Horner’s death received a lot of publicity because it was gruesome and because he was part of a privileged community that could get the message out.

That does not discount or ignore the reality of other killings, whether it’s in the township of Matjhwabeng outside town or further afield.

But because crime is a national issue, and felt by every South African of every conceivable hue, it equally does not nullify farmers’ increased sense of vulnerability as an economic and not a cultural or a racial group.

Police Minister Bheki Cele’s and Intelligence Minister Ayanda Dlodlo’s presence in Senekal in the past week acknowledged that. And the criminal justice system, in this case, seems to be working.

No one’s life is worth more or less than anyone else’s.
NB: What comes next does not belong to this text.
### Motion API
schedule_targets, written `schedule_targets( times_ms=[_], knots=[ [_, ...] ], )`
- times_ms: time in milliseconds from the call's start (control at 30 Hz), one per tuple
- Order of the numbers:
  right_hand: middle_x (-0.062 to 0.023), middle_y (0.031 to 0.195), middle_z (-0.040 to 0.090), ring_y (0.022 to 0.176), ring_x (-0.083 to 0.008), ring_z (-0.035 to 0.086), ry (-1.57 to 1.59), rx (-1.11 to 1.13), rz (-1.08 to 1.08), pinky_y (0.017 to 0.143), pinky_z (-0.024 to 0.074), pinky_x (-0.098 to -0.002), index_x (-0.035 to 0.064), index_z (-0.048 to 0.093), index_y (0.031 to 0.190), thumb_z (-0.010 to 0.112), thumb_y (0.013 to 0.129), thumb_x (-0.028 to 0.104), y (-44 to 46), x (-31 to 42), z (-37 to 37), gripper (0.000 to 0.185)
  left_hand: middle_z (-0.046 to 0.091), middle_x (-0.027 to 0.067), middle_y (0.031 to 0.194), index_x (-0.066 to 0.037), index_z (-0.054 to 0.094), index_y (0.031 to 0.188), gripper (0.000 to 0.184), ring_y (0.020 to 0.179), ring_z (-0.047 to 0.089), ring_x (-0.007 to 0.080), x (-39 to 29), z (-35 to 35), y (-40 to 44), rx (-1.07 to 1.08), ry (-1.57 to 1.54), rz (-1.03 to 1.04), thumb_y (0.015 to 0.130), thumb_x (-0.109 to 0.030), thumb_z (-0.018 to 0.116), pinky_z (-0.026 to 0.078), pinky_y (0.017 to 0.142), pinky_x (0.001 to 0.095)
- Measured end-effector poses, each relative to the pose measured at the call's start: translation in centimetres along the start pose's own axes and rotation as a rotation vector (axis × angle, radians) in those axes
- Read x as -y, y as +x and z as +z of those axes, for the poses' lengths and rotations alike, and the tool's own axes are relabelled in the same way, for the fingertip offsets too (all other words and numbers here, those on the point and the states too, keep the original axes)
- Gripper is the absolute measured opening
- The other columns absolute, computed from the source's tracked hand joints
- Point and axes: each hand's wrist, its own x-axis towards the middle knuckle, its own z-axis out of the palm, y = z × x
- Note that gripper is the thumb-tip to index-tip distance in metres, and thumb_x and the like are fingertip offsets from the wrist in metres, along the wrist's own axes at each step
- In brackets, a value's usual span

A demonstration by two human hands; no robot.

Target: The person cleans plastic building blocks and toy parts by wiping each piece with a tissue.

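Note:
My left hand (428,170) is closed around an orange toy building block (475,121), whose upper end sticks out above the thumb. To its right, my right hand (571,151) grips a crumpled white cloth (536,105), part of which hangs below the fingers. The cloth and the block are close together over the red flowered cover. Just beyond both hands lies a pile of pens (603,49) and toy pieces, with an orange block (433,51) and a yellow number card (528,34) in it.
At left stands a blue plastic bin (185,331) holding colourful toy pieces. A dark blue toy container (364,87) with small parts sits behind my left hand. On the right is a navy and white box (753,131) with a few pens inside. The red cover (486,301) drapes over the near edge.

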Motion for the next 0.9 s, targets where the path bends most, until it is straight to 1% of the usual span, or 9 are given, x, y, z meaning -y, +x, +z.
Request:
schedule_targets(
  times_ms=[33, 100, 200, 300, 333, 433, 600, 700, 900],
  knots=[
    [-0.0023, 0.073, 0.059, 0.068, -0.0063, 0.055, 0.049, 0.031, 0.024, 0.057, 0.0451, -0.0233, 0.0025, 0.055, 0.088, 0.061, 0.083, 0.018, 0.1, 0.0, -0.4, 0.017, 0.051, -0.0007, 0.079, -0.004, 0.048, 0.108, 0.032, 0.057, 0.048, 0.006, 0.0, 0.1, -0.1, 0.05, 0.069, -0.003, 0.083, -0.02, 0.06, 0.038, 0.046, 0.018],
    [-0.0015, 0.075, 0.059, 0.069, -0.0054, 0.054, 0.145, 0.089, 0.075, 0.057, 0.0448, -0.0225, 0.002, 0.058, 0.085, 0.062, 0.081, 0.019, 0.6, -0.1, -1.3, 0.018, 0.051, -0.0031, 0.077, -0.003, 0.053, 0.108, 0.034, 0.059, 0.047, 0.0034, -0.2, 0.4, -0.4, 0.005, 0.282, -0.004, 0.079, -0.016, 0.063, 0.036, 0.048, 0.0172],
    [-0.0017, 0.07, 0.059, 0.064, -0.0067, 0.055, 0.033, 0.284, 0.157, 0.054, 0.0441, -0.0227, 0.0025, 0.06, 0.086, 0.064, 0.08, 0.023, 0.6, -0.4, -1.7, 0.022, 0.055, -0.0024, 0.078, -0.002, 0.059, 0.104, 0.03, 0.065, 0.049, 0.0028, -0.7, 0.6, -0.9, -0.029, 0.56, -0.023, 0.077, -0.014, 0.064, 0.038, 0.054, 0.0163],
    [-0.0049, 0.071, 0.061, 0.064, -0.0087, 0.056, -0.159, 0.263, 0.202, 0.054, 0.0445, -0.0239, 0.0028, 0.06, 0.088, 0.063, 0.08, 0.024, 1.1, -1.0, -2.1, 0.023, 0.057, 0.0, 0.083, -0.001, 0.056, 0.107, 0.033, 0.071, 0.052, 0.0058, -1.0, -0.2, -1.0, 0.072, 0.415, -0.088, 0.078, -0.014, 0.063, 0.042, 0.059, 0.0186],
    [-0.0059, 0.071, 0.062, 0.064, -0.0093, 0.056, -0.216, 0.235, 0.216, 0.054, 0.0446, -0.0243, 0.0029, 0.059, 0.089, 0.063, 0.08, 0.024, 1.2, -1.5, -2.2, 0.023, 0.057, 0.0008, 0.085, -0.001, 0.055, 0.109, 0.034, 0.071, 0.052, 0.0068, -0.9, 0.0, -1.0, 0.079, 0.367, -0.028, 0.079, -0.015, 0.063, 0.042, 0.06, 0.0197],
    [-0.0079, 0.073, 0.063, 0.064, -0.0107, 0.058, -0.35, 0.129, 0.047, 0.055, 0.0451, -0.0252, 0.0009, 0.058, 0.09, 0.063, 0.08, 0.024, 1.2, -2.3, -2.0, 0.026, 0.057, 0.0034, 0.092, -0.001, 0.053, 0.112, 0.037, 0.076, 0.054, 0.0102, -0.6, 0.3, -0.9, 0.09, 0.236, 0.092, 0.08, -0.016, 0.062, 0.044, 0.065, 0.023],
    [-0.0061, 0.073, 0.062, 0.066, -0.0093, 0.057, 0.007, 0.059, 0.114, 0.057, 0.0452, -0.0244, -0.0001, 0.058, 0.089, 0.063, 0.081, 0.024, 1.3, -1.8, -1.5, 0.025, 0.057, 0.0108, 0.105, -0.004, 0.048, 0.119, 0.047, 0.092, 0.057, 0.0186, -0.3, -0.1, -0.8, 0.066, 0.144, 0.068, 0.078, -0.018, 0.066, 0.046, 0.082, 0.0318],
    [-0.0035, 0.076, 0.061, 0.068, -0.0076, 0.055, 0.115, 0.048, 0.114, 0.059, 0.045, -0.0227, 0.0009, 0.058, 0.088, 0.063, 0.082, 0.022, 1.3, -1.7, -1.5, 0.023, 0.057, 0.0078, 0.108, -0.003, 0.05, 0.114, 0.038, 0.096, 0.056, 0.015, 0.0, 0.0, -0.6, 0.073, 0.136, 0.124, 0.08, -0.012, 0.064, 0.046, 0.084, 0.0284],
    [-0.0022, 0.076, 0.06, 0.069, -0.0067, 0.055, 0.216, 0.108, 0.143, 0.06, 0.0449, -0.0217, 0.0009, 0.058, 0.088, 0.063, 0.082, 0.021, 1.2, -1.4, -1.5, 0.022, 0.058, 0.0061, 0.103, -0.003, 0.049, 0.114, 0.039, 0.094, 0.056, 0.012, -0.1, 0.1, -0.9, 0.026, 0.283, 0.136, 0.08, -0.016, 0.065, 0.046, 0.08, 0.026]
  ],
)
But those active in the agricultural economy deserve to know that their government will do what is needed to protect them.

POLITICAL OPPORTUNISM

There is no better proponent of political opportunism than Malema.
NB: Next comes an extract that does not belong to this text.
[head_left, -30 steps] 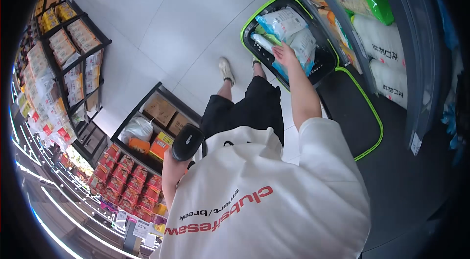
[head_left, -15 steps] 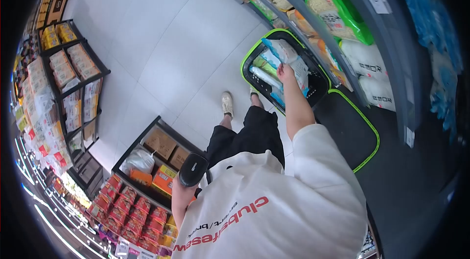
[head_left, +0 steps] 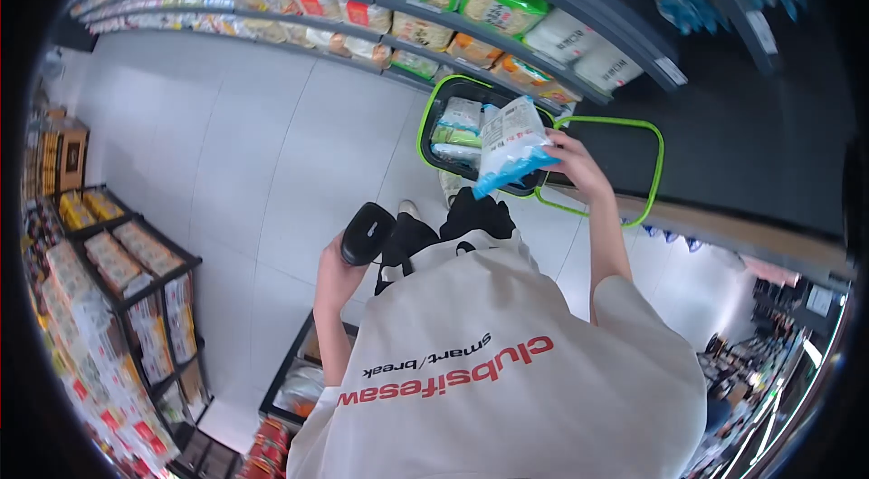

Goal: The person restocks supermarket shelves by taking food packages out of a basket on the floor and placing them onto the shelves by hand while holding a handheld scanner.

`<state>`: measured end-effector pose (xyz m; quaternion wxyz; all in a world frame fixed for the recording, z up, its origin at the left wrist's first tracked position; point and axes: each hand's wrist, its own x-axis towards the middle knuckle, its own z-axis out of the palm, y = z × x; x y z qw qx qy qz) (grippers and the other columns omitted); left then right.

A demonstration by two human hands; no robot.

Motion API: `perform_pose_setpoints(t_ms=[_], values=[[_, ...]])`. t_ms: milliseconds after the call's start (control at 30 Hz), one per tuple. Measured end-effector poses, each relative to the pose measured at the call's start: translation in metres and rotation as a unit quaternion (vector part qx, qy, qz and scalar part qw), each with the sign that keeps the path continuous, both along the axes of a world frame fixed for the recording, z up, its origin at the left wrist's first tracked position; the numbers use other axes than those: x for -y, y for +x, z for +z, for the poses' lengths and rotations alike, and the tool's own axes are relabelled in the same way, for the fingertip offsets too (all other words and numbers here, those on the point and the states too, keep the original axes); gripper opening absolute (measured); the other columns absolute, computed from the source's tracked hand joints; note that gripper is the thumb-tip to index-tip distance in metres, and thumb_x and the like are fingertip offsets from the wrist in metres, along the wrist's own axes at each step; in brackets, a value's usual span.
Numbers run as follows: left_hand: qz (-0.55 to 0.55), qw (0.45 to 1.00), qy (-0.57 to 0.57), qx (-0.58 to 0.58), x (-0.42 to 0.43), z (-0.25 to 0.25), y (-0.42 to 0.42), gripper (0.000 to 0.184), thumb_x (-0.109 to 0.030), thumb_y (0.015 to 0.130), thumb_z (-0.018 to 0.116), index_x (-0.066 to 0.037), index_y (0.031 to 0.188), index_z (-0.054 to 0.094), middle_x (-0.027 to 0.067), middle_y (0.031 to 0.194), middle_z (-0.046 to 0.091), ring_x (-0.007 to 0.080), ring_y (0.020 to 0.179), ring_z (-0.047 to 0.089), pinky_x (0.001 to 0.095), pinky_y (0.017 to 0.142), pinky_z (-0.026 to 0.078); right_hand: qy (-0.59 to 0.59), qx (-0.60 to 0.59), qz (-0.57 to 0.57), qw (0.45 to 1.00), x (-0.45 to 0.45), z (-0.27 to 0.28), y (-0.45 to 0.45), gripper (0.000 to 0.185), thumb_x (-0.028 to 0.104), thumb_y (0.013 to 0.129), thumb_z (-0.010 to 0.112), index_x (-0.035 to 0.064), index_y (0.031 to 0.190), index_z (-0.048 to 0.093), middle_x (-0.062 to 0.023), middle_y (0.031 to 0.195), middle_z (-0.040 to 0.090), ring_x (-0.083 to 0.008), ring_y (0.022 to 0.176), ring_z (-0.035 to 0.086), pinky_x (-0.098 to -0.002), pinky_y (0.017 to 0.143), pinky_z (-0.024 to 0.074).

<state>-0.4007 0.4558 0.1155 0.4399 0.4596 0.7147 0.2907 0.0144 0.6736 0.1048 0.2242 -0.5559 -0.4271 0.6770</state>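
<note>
My right hand point(head_left: 579, 164) grips one edge of a white-and-blue plastic packet point(head_left: 516, 139) with printed text. The packet is tilted above the near right part of a black shopping basket point(head_left: 433, 103) with a bright green rim. More packets point(head_left: 457, 130), white, blue and green, lie inside the basket; the held packet hides part of the inside. The basket's green handle point(head_left: 659, 162) is folded out to the right. At left, my left hand point(head_left: 337, 273) is closed round a black rounded handheld device point(head_left: 367, 233); its underside is hidden.
Shelves of bagged goods point(head_left: 502, 8) curve along the far side, just beyond the basket. A dark shelf surface point(head_left: 724, 135) lies at right. Display racks with packaged food point(head_left: 136, 280) stand at left. My feet point(head_left: 450, 185) are close to the basket, on pale floor tiles point(head_left: 272, 135).
My right hand has lifted the white-and-blue packet from inside the basket and drawn it up and right. My left hand has moved up with the device. The view has turned, showing more shelves.
</note>
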Motion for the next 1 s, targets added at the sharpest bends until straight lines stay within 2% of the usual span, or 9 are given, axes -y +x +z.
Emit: perform_pose_setpoints(t_ms=[33, 167, 267, 400, 467, 533, 700, 933, 1000], values=[[-0.02, 1.0, 0.007, 0.01, -0.006, 0.003, -0.004, 0.036, 0.0, 0.072, 0.069, 0.002, 0.107, 0.064, 0.0209, 0.093, 0.069, 0.0361, 0.089, 0.067, 0.0354, 0.078, 0.051, 0.01, -0.024, -0.016, 1.0, 0.016, 0.022, 0.007, 0.032, 0.014, 0.092, 0.061, -0.0021, 0.12, 0.061, -0.0111, 0.133, 0.05, -0.0207, 0.113, 0.058, -0.0334, 0.092, 0.0527], [-0.108, 0.993, 0.05, 0.003, -0.029, 0.018, -0.002, 0.033, -0.002, 0.072, 0.07, 0.001, 0.104, 0.065, 0.0194, 0.092, 0.069, 0.0369, 0.088, 0.066, 0.0378, 0.076, 0.052, 0.004, -0.106, -0.075, 0.992, 0.067, 0.09, 0.038, 0.013, 0.013, 0.09, 0.061, 0.0049, 0.099, 0.062, 0.0011, 0.09, 0.063, -0.0081, 0.085, 0.061, -0.0252, 0.078, 0.0506], [-0.18, 0.98, 0.084, -0.001, -0.042, 0.038, 0.013, 0.032, -0.006, 0.072, 0.07, 0.0, 0.103, 0.065, 0.0187, 0.091, 0.068, 0.0377, 0.087, 0.065, 0.0392, 0.075, 0.052, 0.041, -0.12, -0.113, 0.985, 0.097, 0.117, 0.048, 0.01, 0.014, 0.089, 0.062, 0.0069, 0.095, 0.06, 0.001, 0.088, 0.062, -0.0068, 0.085, 0.06, -0.0236, 0.075, 0.0492], [-0.263, 0.96, 0.094, 0.024, -0.044, 0.049, 0.035, 0.034, -0.01, 0.07, 0.071, 0.0, 0.102, 0.065, 0.0193, 0.091, 0.068, 0.0392, 0.085, 0.065, 0.0401, 0.074, 0.052, 0.056, -0.092, -0.217, 0.97, 0.13, 0.142, 0.034, 0.009, 0.013, 0.088, 0.062, 0.0072, 0.092, 0.057, 0.0017, 0.083, 0.06, -0.0067, 0.074, 0.058, -0.0201, 0.066, 0.0447], [-0.293, 0.951, 0.099, 0.023, -0.043, 0.058, 0.044, 0.034, -0.01, 0.069, 0.071, 0.0, 0.101, 0.065, 0.0194, 0.09, 0.068, 0.0396, 0.084, 0.065, 0.0406, 0.073, 0.052, 0.064, -0.132, -0.207, 0.967, 0.136, 0.144, 0.035, 0.009, 0.012, 0.085, 0.063, 0.0066, 0.084, 0.056, 0.0016, 0.076, 0.057, -0.0066, 0.068, 0.056, -0.0197, 0.061, 0.0425], [-0.293, 0.949, 0.093, 0.067, -0.036, 0.056, 0.049, 0.037, -0.007, 0.067, 0.071, 0.001, 0.102, 0.065, 0.0202, 0.09, 0.068, 0.0397, 0.084, 0.065, 0.04, 0.073, 0.052, 0.075, -0.187, -0.18, 0.963, 0.142, 0.141, 0.048, 0.01, 0.012, 0.083, 0.063, 0.0067, 0.08, 0.056, 0.0013, 0.073, 0.056, -0.0062, 0.068, 0.056, -0.0199, 0.06, 0.0427], [-0.3, 0.942, 0.09, 0.124, -0.025, 0.07, 0.058, 0.04, -0.004, 0.066, 0.069, 0.002, 0.105, 0.064, 0.0205, 0.09, 0.067, 0.0379, 0.082, 0.066, 0.0378, 0.074, 0.052, 0.077, -0.179, -0.249, 0.949, 0.149, 0.156, 0.049, 0.013, 0.013, 0.079, 0.064, 0.0063, 0.075, 0.053, 0.001, 0.067, 0.052, -0.0067, 0.056, 0.05, -0.0207, 0.051, 0.0346], [-0.322, 0.931, 0.129, 0.114, -0.038, 0.094, 0.083, 0.039, -0.007, 0.065, 0.071, 0.003, 0.102, 0.064, 0.0198, 0.087, 0.066, 0.038, 0.079, 0.064, 0.0371, 0.072, 0.051, 0.067, -0.201, -0.175, 0.961, 0.132, 0.152, 0.076, 0.018, 0.013, 0.076, 0.065, 0.0071, 0.069, 0.05, 0.0009, 0.063, 0.05, -0.0064, 0.055, 0.047, -0.0217, 0.05, 0.0325], [-0.336, 0.927, 0.134, 0.103, -0.046, 0.097, 0.094, 0.038, -0.007, 0.064, 0.072, 0.003, 0.1, 0.064, 0.0197, 0.085, 0.065, 0.0391, 0.077, 0.063, 0.0374, 0.071, 0.051, 0.079, -0.214, -0.21, 0.951, 0.127, 0.153, 0.077, 0.017, 0.012, 0.075, 0.065, 0.0067, 0.068, 0.05, 0.0001, 0.063, 0.05, -0.0073, 0.056, 0.049, -0.0217, 0.05, 0.0337]])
The violence during the accused’s first court appearance gave him all the leverage he needed to make it a race issue, arguing that storming the court was tantamount to an assault on the state, which equals an assault on black people because the state is black, however tenuous that might be.
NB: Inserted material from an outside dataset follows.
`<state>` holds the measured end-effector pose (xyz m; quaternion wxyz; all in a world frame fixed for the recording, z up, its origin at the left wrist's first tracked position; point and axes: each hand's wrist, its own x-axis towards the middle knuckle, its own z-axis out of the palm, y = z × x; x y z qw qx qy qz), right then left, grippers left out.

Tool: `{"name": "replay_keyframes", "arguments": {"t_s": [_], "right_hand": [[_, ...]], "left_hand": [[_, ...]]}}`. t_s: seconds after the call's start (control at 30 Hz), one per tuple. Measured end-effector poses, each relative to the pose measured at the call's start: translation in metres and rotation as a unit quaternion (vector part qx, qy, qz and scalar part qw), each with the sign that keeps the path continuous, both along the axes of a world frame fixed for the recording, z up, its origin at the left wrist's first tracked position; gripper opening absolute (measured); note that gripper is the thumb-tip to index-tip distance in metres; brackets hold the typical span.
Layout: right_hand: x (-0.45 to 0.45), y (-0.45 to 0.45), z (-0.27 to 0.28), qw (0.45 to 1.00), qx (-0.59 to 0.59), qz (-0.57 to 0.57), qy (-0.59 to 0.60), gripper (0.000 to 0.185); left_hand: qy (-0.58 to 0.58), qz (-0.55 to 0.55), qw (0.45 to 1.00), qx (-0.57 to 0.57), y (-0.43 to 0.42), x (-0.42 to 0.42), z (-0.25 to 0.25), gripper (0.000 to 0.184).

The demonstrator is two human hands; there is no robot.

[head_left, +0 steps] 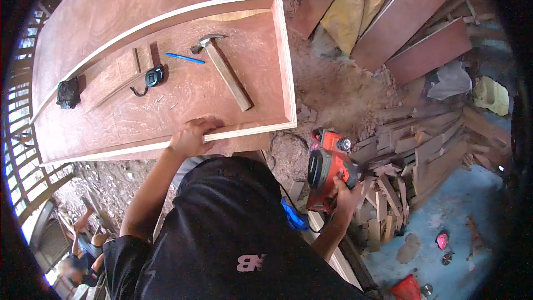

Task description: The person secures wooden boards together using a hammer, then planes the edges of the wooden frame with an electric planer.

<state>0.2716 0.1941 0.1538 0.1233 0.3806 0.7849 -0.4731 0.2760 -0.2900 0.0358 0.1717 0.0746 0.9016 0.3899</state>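
Observation:
My left hand (191,136) rests on the near edge of a long wooden frame (227,131), its fingers closed over the board. On the right, my right hand (345,195) is wrapped round the handle of a red and black power tool (331,169), held beside the frame's near right corner. Inside the frame lie a claw hammer (229,73) with a wooden handle, a blue pen (185,58), a black tape measure (154,76) and a black bundle (68,93) at the left.
Wood offcuts (388,194) are piled on the ground at the right. Large boards (408,14) and a yellow cloth (358,8) lie at the top right. A red object (406,288) is at the bottom right. Another person (78,266) is at the lower left.

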Motion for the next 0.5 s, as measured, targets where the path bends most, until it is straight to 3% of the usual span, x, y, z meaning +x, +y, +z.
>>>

Malema, supported by his second-incommand Shivambu, jumped at the chance, and last Friday launched wave after wave of attack on white South Africans and farmers, accusing them of stealing land, declaring them visitors who will be tolerated if they are obedient and turning an issue of criminality into an issue of dispossession.

It was neither the time, nor the place, but Malema changed the narrative.

On the flip side, the flowering sub-culture of white separatists, Afrikaner ethno-nationalists and a cohort of so-called “podbros” used the chance to mobilise support for their cause.

Mimicking the world of conspiracy theories that have sprouted among the American alt-right, they have in recent times inflamed and incited thousands of followers who have rejected the “mainstream media”, and they were a major driver of propaganda which led to the first Senekal incident.

Their ideology is driven by a rejection of the state and animosity — if not downright hostility — towards the democratic project, and it is often peppered with subtle and overt racism.

AfriForum, skillfully maintaining an official distance from many of these operators, but never denouncing them, has cultivated a symbiotic relationship with many of them, and its leaders regularly appear on Internet broadcasts alongside them.

AfriForum, much like the EFF, saw an opportunity with Senekal to mobilise its base, to increase its membership numbers and to amplify its message of separate development.

FARMERS HAVE A BETTER STORY

Progressive farmers, which seem to be the vast majority, do not see themselves primarily as part of an ethnic or cultural group, but as part of an economically active one.

That the majority of them happen to be white and Afrikaans is a function of history and heritage, and much has been done over the past years to drive development and land reform, something which the country’s most important and certainly most significant farmer’s union, Agri SA, has taken ownership of.

Farmers need to tell suspicious and antagonistic South Africans, many of whom carry intergenerational pain dating back to before the 1913 Native Land Act, a better story.

Thanks to a weak government and poor governance, increased crime and corruption, as well as rural decline, farmers have become both susceptible to overtures by right-wingers who have entered the market, and easy targets for Malema’s race politics.

To take the sting out of political attacks, farmers need to let South Africa see their agricultural development projects, their land redistribution schemes and their support for emerging farmers.

Conversely, those who insist on the caricature of a farmer as big, bearded and armed with a Mauser, must be prepared to be convinced otherwise.

Many of those who committed violence in Senekal two weeks ago weren’t farmers, and weren’t from Senekal.

But they did enormous damage to those farmers who simply want to see fairness and justice.